The unprecedented surge of social media posts – accurate and otherwise – in the aftermath of the Boston Marathon bombing after “stunned” public safety officials, spurring calls for reform, said panelists at the Online News Association Conference in Atlanta.
ONA led an off-the-record workshop over the summer with journalists and Boston officials in a bid to improve social media usage during breaking news events. Panelists revealed findings – including suggestions for systems to rank and verify tweets – Thursday.
When the bombs went off near the finish line on April 15, public safety organizations and hospitals were overwhelmed by the volume of social media posts.
“At first, they didn’t know how to handle it,” said Teresa Hanafin, director of engagement and social media for the Boston Globe.
But officials quickly realized that social media was their single most valuable tool to connect with the public, Hanafin said.
Social media became backup communications when e-mail systems crashed. Authorities disseminated emergency information and announced news conferences via Twitter and other platforms, but also spent much valuable time correcting misinformation circulating online.

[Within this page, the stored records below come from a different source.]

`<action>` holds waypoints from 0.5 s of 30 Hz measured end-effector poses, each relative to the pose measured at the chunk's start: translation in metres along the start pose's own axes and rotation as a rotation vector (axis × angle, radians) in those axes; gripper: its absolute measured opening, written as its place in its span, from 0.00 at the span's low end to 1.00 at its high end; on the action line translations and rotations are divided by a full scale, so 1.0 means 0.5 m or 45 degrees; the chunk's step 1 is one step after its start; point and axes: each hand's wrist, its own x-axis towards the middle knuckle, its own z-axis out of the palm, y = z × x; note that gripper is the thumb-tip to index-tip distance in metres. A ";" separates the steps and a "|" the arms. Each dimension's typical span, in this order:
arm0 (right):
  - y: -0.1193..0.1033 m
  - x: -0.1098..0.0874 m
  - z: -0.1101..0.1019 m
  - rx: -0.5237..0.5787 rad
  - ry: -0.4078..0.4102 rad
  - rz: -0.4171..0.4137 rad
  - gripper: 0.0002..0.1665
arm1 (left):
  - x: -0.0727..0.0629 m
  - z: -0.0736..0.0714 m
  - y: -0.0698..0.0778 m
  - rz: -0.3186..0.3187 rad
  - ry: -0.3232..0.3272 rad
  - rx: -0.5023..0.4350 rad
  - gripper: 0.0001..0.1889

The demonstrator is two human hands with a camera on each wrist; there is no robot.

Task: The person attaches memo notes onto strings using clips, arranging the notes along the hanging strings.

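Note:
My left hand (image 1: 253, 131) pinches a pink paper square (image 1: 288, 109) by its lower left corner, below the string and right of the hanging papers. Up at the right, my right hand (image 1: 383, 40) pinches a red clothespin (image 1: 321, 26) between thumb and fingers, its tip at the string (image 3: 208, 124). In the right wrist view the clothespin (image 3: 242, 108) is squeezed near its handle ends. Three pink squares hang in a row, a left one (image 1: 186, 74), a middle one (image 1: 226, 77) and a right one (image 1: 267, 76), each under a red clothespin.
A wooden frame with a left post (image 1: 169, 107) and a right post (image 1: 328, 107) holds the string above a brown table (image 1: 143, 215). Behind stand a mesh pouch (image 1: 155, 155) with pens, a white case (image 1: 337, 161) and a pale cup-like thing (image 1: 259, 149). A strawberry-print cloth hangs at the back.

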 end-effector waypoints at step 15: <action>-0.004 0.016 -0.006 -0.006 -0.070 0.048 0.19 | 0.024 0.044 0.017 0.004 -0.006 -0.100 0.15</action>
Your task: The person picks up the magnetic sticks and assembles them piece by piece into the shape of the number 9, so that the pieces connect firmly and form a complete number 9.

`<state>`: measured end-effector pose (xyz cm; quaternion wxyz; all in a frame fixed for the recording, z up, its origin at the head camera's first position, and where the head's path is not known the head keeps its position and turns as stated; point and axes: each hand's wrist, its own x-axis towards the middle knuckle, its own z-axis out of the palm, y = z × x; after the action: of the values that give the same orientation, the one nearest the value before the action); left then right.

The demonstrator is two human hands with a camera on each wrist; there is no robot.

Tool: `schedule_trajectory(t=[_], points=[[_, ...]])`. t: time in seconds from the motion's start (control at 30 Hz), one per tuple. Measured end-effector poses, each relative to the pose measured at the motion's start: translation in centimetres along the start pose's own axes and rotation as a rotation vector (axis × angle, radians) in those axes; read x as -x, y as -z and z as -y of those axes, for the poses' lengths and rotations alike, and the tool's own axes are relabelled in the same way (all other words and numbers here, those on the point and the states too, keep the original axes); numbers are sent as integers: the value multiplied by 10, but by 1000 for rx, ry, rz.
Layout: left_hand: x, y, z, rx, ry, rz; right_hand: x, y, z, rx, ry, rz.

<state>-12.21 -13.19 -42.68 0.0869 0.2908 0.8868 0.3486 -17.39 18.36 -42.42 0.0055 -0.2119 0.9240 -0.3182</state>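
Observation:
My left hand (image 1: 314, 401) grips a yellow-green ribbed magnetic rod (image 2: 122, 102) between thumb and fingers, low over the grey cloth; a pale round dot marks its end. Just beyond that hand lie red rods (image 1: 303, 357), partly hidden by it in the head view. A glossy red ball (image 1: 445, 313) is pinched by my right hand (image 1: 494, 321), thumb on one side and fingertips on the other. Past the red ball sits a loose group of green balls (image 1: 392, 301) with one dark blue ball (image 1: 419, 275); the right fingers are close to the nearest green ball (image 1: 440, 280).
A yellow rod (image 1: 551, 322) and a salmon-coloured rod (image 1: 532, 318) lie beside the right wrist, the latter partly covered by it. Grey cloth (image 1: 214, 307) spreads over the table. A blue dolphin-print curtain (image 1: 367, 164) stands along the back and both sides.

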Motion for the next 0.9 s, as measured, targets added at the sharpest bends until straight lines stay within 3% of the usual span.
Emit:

“It became a distraction,” Hanafin said.
Some medical officials viewed social media as “unreliable” and “noise.” Authorities could not verify Twitter accounts of people requesting information about injured or missing loved ones.
In the end, officials said called for establishing a social media public information command center that includes a collection of verified Twitter accounts.
ONA conducted brainstorming sessions to prototype new tools and solutions for future emergencies. Ideas included creating a more robust mobile alert system and setting up social media verification teams.
ONA is using the findings to fuel prototypes for new systems, said workshop leader Reggie Murphy, principal consultant at Electronic Ink.
“As this point, one of our goals is to determine how to move this conduit forward,” he said.